_TO DO_:
Nothing but the records beneath, reproduced exactly, should appear in the answer.

_EXCERPTED DATA_:

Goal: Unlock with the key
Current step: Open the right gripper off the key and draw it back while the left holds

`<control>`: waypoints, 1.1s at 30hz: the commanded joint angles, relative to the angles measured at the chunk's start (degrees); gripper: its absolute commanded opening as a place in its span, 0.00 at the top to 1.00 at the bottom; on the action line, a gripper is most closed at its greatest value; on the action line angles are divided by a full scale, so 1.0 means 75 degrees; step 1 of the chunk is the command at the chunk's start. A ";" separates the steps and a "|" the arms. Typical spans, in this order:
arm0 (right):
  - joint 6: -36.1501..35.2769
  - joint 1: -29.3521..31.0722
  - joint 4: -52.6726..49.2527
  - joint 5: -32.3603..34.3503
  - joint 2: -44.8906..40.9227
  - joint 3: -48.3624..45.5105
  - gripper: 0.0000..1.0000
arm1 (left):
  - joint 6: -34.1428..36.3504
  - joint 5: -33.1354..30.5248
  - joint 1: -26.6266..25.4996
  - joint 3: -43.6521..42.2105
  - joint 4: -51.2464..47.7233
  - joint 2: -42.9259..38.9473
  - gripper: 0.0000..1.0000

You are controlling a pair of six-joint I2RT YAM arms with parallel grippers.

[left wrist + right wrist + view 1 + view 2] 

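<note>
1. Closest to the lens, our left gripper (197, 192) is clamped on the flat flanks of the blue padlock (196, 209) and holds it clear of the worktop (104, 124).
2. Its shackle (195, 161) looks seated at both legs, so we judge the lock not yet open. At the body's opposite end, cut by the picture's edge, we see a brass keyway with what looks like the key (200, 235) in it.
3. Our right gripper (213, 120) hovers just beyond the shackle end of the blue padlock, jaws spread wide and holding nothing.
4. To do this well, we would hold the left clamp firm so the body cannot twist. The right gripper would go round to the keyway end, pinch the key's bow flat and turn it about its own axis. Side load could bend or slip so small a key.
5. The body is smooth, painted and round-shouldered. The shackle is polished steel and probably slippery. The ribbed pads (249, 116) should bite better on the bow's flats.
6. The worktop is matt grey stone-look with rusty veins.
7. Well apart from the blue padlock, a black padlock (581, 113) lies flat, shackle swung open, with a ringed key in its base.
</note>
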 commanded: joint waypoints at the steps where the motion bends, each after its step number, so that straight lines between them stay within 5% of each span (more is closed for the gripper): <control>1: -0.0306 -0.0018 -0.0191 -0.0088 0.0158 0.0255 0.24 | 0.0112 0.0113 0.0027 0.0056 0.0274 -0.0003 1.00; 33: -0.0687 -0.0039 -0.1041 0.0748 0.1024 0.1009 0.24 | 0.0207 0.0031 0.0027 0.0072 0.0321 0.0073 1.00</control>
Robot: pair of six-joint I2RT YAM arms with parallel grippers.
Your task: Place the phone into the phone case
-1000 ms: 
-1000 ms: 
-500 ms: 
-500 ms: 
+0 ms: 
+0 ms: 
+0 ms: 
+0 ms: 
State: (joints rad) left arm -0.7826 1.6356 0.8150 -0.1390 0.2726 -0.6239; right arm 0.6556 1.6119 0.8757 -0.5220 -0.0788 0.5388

_THE COMPLETED TASK_:
Goal: Unlock with the key
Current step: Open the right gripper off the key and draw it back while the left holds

`<control>`: waypoints, 1.1s at 30hz: the commanded joint angles, relative to the angles measured at the chunk's start (degrees); gripper: its absolute commanded opening as a place in its span, 0.00 at the top to 1.00 at the bottom; on the action line, a gripper is most closed at its greatest value; on the action line angles are divided by a full scale, so 1.0 means 75 degrees; step 1 of the chunk is the command at the chunk's start. A ";" separates the steps and a "|" the arms. Typical spans, in this order:
arm0 (right):
  - joint 6: -36.1501..35.2769
  - joint 1: -29.3521..31.0722
  - joint 4: -52.6726..49.2527
  - joint 5: -32.3603..34.3503
  - joint 2: -44.8906..40.9227
  - joint 3: -48.3624..45.5105
  - gripper: 0.0000..1.0000
arm1 (left):
  - joint 6: -34.1428..36.3504
  - joint 5: -33.1354..30.5248
  - joint 1: -26.6266..25.4996
  - joint 3: -43.6521..42.2105
  - joint 4: -51.2464..47.7233
  - joint 2: -42.9259..38.9473
  - gripper: 0.0000..1.0000

You are controlling a pair of six-joint I2RT YAM arms with parallel grippers.

[left wrist + right wrist + view 1 + view 2] 

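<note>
1. Closest to the lens, our left gripper (197, 192) is clamped on the flat flanks of the blue padlock (196, 209) and holds it clear of the worktop (104, 124).
2. Its shackle (195, 161) looks seated at both legs, so we judge the lock not yet open. At the body's opposite end, cut by the picture's edge, we see a brass keyway with what looks like the key (200, 235) in it.
3. Our right gripper (213, 120) hovers just beyond the shackle end of the blue padlock, jaws spread wide and holding nothing.
4. To do this well, we would hold the left clamp firm so the body cannot twist. The right gripper would go round to the keyway end, pinch the key's bow flat and turn it about its own axis. Side load could bend or slip so small a key.
5. The body is smooth, painted and round-shouldered. The shackle is polished steel and probably slippery. The ribbed pads (249, 116) should bite better on the bow's flats.
6. The worktop is matt grey stone-look with rusty veins.
7. Well apart from the blue padlock, a black padlock (581, 113) lies flat, shackle swung open, with a ringed key in its base.
</note>
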 commanded: joint waypoints at the steps where the motion bends, each after its step number, so that straight lines between them stay within 5% of each span (more is closed for the gripper): <control>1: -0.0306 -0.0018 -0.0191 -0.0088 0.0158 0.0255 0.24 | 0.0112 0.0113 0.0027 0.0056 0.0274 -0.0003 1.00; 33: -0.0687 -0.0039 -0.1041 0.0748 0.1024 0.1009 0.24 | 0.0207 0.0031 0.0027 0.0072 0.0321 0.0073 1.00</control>
Robot: pair of six-joint I2RT YAM arms with parallel grippers.
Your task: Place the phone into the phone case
-1000 ms: 
-1000 ms: 
-500 ms: 
-500 ms: 
+0 ms: 
+0 ms: 
+0 ms: 
+0 ms: 
State: (joints rad) left arm -0.7826 1.6356 0.8150 -0.1390 0.2726 -0.6239; right arm 0.6556 1.6119 0.8757 -0.5220 -0.0788 0.5388

The exercise is done.